Satu putaran penuh jarum panjang pada jam tanganmu yang hilang.

Cacing adalah satu satunya binatang yang mahir menari tanpa diiringi bunyi, tubuhnya licin dan dingin, kemerahan dan liat. Ketika mata kail menembus tubuh cacing semakin liar liukannya. Kuamati tarian cacing melingkar sempurna tubuhnya, mengejang, memanjang, kembali melingkar, masih terlihat meski kupejamkan mata rapat rapat, membuatku bergidik..
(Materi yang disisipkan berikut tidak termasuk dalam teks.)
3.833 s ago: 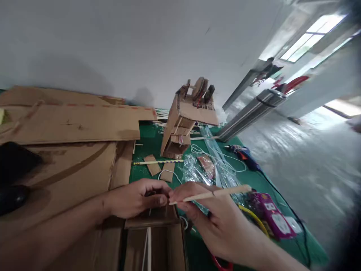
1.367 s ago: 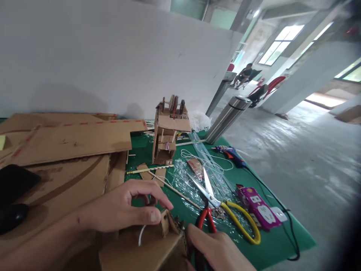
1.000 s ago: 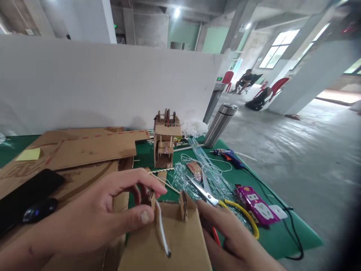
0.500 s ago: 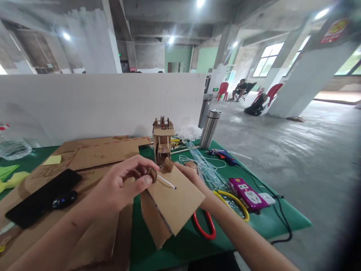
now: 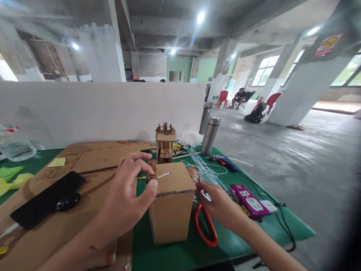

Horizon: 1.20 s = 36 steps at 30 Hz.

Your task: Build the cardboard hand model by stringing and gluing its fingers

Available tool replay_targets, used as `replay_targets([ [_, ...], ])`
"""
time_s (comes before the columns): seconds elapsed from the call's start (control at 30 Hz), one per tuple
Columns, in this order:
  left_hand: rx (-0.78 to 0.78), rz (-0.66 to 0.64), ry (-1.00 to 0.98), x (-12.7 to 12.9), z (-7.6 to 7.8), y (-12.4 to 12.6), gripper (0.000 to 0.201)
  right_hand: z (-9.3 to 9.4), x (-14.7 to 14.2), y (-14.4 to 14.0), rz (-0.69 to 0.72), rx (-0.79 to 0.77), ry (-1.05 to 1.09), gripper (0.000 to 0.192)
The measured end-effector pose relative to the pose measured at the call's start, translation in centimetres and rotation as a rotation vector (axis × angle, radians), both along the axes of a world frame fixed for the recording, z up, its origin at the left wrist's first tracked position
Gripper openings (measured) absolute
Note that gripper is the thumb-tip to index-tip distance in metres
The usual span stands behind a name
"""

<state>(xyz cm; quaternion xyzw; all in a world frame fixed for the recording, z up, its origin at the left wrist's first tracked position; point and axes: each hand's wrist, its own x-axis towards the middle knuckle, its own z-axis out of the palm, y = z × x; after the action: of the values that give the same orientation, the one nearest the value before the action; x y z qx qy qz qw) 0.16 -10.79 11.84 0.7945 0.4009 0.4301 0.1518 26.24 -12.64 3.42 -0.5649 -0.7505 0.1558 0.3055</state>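
A cardboard box stands upright on the green table, and a short white string comes out of a hole in its top. Between the thumb and fingertips of my left hand is a small cardboard piece at the string's end, by the box's upper left edge. My right hand is closed beside the box's upper right corner. A bit of shiny metal shows at its fingers; what they grip is hidden. Below that hand lies a red scissor handle.
Behind the box stands a cardboard model with sticks. A steel flask, glue gun and purple power strip with cables are at right. Cardboard sheets, a black phone-like slab and a water bottle lie left.
The box has turned from tilted to upright and now rests on the table. My right hand has come from behind it to its right side. My left hand keeps its pinch.
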Motion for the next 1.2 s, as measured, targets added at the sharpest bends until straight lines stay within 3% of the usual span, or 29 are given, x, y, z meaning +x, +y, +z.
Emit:
replay_targets([
  [0.13,0.079,0.013,-0.033,0.7,-0.9,0.5,0.007,-4.5,4.1,-2.6,-0.134,0.084,-0.348,0.030],
  [0.27,0.088,-0.014,-0.018,0.8,-1.1,0.7,0.003,-9.0,6.7,-4.1,-0.224,0.226,-0.474,0.025],
  [0.37,0.074,-0.021,0.026,0.5,-0.9,0.5,0.003,-10.6,7.2,-4.5,-0.268,0.240,-0.497,0.026],
  [0.5,0.036,-0.040,0.066,0.1,-0.8,0.1,0.010,-10.9,7.0,-4.0,-0.346,0.195,-0.468,0.026],
  [0.73,-0.049,-0.092,0.062,-0.6,-0.7,0.0,0.016,-9.7,7.2,-2.8,-0.357,-0.058,-0.384,0.028],
  [0.87,-0.041,-0.095,0.051,-0.8,-0.8,0.3,0.023,-8.1,7.1,-2.5,-0.358,-0.205,-0.398,0.033],
  [1.0,-0.016,-0.066,0.068,-1.1,-0.9,0.4,0.022,-6.8,6.8,-2.3,-0.392,-0.337,-0.460,0.024],
  [1.2,0.042,-0.015,0.091,-1.8,-1.1,0.6,0.014,-7.2,7.5,-2.0,-0.395,-0.377,-0.392,0.021],
])
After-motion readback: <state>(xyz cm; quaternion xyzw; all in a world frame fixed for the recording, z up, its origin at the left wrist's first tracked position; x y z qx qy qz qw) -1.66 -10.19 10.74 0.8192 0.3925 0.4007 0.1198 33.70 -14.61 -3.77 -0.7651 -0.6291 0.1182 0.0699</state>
Siang teramat terik. Sungguh masuk akal jika lelaki di sebelahku terus terusan resah dengan kerah bajunya. Katamu dia buaya. Kubilang mirip cacing geraknya andai saja badannya tidak besar dan kekar, tentu lelaki besar kegerahan, dia bukan cacing yang tubuhnya selalu dingin. Sungguh menarik melihat orang lain gelisah. Biar tahu rasa, kataku tanpa suara, semoga dia  ingat neraka jauh lebih menyiksa dibanding tepian kolam jam dua siang.
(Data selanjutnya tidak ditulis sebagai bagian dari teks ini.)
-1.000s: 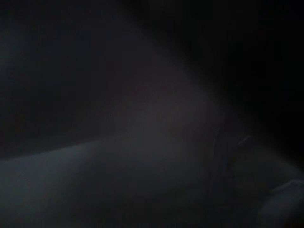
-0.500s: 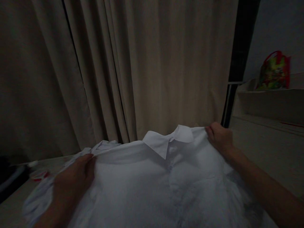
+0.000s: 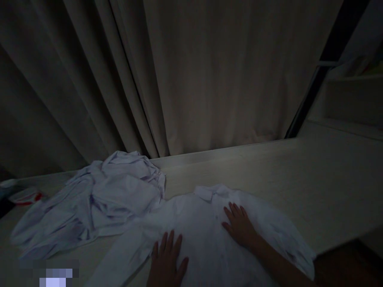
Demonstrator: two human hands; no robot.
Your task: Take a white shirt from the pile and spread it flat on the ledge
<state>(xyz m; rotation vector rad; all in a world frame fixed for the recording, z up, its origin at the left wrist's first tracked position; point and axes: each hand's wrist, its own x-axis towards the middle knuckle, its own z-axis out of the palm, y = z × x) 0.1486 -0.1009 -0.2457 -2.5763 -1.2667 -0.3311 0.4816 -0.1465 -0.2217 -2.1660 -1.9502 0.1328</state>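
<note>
A white collared shirt lies front up on the pale table, its collar toward the curtain and its sleeves out to both sides. My left hand rests with spread fingers on the shirt's left side, near the sleeve. On the chest, right of the button line, my right hand lies flat, fingers apart. Neither hand grips the cloth. The shirt's lower part runs out of view at the bottom. Left of it, a crumpled pile of white cloth touches or nearly touches the sleeve.
Beige curtains hang behind the table's back edge. A red and white item sits at the far left. At the right stands a pale shelf. The table's front edge drops away at lower right.
The shirt, held up by its shoulders before, now lies down on the table. Both hands have let go of the shoulders and moved onto its front. The view has tilted.
</note>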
Hanya dua batang bambu panjang ditaruh sejajar di atas pasak pasak kayu rendah sebagai tempat duduk di situ, orang orang berdekatan, beberapa malah saling merapat, tak bisa kubayangkan betapa memuakkan rasanya, seperti lelaki besar di sebelahku yang sering merapatkan badannya kepada perempuan di sebelahnya. Memiringkan kepala dan dadanya ke lengan dan dada perempuan berambut panjang yang tak berhenti tertawa renyah. Perempuan di sebalah kiri lelaki besar di sebelah kananku berambut sangat panjang, terikat di pangkal lehernya, ujung bagian bawah rambutnya bergetar pada pantatnya yang bercelana ketat seiring tawanya. Perempuan itu cantik, dada dan pinggulnya melengkung serupa lekukan pada tarian cacing. Mungkin aku iri padanya hingga merasa ingin muntah setiap kali mendengar tawanya. Perempuan berambut panjang mungkin baru saja terkena semprotan gas tertawa.
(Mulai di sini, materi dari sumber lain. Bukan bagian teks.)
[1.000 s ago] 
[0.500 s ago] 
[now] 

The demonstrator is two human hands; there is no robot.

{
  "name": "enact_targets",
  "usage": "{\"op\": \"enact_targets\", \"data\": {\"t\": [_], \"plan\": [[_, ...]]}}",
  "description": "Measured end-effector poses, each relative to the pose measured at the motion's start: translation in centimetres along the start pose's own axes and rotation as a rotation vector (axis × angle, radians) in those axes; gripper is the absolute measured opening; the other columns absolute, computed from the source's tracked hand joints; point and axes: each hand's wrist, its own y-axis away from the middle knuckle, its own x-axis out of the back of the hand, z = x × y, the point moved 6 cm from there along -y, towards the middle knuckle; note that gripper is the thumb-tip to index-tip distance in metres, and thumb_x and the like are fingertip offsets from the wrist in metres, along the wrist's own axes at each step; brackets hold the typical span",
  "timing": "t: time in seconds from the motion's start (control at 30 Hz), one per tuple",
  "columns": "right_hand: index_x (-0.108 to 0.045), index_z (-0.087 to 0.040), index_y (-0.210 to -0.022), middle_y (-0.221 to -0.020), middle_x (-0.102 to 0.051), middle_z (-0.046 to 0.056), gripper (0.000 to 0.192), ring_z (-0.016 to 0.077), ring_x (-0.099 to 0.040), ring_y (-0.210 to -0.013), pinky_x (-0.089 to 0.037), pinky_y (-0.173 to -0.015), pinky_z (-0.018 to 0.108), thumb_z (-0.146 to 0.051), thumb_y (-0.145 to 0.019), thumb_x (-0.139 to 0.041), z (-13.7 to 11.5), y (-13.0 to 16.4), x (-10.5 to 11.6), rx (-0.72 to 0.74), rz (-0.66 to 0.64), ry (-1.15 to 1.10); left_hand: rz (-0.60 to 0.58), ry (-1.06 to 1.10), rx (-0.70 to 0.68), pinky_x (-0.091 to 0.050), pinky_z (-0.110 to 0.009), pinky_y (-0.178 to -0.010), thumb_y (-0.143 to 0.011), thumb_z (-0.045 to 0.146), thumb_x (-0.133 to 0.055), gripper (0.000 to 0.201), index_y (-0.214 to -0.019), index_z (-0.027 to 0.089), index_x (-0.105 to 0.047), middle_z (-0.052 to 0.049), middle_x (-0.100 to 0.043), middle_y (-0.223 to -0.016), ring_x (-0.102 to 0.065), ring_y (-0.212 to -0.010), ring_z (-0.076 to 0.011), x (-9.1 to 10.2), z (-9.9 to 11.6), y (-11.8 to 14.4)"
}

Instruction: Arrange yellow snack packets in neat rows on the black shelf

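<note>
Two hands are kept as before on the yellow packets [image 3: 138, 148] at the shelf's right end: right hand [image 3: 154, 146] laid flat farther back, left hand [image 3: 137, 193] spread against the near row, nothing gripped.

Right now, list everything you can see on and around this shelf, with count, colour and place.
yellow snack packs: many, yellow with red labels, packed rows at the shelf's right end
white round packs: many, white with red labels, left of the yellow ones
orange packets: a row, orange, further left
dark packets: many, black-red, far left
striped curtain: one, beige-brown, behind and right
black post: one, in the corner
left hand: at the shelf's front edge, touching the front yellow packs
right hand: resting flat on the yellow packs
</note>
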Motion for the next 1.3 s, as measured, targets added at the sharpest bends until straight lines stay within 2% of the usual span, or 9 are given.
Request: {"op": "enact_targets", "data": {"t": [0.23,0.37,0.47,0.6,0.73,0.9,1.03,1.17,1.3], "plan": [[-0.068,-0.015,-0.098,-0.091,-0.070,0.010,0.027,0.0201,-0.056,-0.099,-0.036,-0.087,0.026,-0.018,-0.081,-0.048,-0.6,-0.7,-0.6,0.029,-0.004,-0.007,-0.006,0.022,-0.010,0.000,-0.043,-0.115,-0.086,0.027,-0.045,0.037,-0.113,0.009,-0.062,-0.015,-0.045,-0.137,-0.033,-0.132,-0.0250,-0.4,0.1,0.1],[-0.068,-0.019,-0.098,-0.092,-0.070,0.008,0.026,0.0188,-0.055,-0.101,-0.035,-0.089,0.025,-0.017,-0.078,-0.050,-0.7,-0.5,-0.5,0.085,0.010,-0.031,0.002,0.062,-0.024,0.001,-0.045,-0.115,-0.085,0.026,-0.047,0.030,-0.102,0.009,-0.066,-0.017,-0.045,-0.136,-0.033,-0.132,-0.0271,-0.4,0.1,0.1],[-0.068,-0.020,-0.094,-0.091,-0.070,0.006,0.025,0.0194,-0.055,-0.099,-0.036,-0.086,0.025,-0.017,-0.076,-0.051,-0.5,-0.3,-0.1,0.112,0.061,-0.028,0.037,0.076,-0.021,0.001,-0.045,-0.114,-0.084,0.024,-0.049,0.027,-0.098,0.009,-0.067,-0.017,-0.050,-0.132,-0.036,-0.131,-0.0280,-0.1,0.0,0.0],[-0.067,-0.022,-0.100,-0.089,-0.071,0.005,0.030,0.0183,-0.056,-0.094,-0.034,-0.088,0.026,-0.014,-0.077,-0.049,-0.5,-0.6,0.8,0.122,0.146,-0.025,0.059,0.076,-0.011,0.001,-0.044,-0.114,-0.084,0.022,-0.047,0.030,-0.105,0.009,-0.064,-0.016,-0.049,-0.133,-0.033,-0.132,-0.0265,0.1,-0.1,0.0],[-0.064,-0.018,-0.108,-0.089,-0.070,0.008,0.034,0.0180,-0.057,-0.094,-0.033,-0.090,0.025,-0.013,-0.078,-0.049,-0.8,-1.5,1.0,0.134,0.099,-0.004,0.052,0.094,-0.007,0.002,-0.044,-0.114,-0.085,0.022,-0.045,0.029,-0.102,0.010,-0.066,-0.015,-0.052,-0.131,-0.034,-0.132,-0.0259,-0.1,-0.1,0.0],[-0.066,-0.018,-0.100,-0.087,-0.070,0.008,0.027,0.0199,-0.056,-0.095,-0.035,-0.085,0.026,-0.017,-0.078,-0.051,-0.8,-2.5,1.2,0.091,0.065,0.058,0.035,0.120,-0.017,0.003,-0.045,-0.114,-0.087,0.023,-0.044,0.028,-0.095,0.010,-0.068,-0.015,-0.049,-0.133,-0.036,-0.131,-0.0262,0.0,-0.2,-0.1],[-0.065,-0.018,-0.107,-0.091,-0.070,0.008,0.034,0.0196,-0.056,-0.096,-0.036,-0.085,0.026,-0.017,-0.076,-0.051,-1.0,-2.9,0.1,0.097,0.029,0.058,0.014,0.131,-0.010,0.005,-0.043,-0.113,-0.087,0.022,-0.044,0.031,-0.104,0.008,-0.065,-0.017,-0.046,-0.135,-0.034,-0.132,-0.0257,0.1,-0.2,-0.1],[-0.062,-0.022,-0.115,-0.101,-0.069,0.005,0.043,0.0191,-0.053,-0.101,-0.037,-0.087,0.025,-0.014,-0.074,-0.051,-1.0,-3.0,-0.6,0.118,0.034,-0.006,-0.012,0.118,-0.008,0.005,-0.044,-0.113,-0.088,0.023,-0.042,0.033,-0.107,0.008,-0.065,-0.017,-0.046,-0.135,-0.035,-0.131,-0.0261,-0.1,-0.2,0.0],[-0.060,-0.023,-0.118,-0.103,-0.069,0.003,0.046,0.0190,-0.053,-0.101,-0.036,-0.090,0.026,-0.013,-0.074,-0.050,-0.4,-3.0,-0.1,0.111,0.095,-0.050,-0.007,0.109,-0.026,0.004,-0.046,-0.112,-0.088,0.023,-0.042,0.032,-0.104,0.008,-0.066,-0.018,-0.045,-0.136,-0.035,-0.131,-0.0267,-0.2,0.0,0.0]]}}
Tambahan lagi lelaki besar itu tak pakai celana, selalu sibuk bergerak merapikan sarungnya. Sesekali lelaki besar itu berdiri sejenak melemparkan mata kailnya ke tengah kolam, segera perempuan berambut panjang dengan sigap merapikan sarungnya, amit amit, macam baginda raja, aku kembali berkata penuh kedengkian, tanpa suara. Tentu tak baik jika ada yang mendengar kebencianku, walaupun yang kubenci sungguh patut dan layak dibenci.

Lelaki besar itu sungguh layak dan patut dibenci. Kudengar dari suara manusia, kubaca tarian cacing, tentang setiap hal yang dikerjakan lelaki besar. Menurut ukuran standar manusia, lelaki besar sangat payah, dia tukang gendam, punya banyak anak buah, penghasilannya dari memperdaya orang orang dungu sudah pasti sangat melimpah. Meski lelaki besar kerap meyakinkan bahwa korbannya hanya yang benar benar kaya dan dungu, sama pantas dibenci macam dirinya, menipu tetaplah dosa, kejahatan, ada bab dan pasal tertentu yang memberitahu tentang unsur unsur kejahatan pada tindakan penipuan. Berulang kali lelaki besar menghitung setumpuk tebal uangnya di hadapan sekumpulan cacing yang menggeliat di dalam plastik.

Ketika lelaki besar itu akhirnya melepaskan bajunya, aku semakin suntuk. Betapa malangnya, hampir satu jam menderita, belum kudapat giliran tertawa barang sebentar. Sedang perempuan di sebelah sana seakan akan punya terlalu banyak sebab untuk tertawa dalam setiap menit. Dunia memang tidak adil. Hanya satu dua ekor cacing yang tak mati sia sia, jadi umpan di mulut ikan, jadi pahlawan tanpa tanda jasa bagi satu dua orang yang gembira mendapat tangkapan.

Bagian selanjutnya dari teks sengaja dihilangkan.